A variety of ways have been proposed to adjust the numbers in the deterministic analysis to reflect risk. One popular method is to increase the MARR for risky projects. Then profits far in the future will contribute less to the NPW. Alternatively, by arbitrarily reducing the planned life of the project, profits beyond the reduced life are entirely neglected. Sensitivity and breakeven analysis are methods that analyze the variability of the parameters one at a time.

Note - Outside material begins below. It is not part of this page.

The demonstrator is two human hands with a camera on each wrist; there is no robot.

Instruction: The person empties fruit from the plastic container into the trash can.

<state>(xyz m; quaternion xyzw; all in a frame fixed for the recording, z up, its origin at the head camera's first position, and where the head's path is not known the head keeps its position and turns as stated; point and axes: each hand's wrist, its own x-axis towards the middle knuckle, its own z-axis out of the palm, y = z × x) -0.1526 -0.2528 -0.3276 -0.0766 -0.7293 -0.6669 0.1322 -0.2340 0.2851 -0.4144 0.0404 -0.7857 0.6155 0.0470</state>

In this lesson we explicitly recognize risk by assigning probability distributions to uncertain estimates. We then use probability theory and Monte Carlo simulation to draw conclusions about the statistical variability of the evaluation measures.

 Goals
 For a given cash flow, compute the sensitivity and the breakeven point for any single parameter of the cash flow. Construct a spider chart showing sensitivity to several parameters. For a cash flow defined by a set of cash flow components with uncertain values, find the mean and variance of the NPW and NAW. Assuming normally distributed and independent random variables make probability statements regarding the NPW and NAW. Use the Economics and Random Variables add-ins for assigning probability distributions to cost estimates and to estimate the mean and variance of the NPW and NAW. Use the Economics and Random Variables add-ins to perform Monte-Carlo simulation to estimate statistics and probabilities concerning NPW and NAW.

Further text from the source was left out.